* **How to complete this task**
Nothing but a number is wanted here: the count of lines in the data holding the word "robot".

* **Records for this task**

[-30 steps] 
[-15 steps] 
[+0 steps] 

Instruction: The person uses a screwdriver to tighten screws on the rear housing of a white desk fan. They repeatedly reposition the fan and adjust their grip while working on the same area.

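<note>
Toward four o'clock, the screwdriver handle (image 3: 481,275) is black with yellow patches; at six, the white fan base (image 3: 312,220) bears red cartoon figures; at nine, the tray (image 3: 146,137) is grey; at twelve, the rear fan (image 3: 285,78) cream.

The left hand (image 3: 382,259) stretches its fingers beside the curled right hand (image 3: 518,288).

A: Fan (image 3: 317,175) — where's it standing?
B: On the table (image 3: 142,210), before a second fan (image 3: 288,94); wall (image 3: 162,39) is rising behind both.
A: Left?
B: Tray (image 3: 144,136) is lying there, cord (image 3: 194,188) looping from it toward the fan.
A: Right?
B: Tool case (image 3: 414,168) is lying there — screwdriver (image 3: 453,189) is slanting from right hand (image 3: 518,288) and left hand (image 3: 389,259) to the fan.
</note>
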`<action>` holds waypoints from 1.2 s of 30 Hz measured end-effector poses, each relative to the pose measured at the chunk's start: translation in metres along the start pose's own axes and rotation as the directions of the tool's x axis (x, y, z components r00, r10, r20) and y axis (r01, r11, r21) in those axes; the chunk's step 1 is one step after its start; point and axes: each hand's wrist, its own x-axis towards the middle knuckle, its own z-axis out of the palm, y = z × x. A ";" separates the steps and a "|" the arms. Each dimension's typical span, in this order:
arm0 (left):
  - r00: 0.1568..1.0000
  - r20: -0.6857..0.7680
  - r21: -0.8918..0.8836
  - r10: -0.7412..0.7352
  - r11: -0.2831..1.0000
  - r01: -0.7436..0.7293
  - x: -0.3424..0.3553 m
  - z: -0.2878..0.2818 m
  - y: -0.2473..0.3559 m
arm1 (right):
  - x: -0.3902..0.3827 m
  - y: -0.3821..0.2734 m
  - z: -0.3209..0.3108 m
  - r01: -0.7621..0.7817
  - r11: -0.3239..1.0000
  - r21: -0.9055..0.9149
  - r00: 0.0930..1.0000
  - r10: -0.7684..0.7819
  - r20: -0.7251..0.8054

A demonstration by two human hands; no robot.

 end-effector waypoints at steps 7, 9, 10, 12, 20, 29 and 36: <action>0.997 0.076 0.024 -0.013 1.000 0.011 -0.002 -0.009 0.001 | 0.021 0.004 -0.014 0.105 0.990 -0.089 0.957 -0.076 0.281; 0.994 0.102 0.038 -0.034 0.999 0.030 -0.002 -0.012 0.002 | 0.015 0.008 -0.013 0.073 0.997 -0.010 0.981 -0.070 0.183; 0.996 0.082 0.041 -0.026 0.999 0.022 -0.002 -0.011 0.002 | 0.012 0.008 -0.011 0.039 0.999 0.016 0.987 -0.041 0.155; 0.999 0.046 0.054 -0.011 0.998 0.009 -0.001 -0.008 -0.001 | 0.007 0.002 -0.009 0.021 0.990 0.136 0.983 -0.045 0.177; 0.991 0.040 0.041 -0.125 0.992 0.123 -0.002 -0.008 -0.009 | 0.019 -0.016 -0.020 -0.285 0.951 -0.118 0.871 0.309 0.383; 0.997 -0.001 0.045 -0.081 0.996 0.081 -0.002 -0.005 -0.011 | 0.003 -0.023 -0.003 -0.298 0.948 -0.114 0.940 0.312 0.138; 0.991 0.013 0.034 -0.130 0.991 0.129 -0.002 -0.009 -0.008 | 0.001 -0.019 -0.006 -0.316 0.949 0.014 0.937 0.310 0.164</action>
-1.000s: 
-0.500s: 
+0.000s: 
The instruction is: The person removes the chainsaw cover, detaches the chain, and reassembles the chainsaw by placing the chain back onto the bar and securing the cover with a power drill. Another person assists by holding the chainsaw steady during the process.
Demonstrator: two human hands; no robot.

* **Result of this task**
2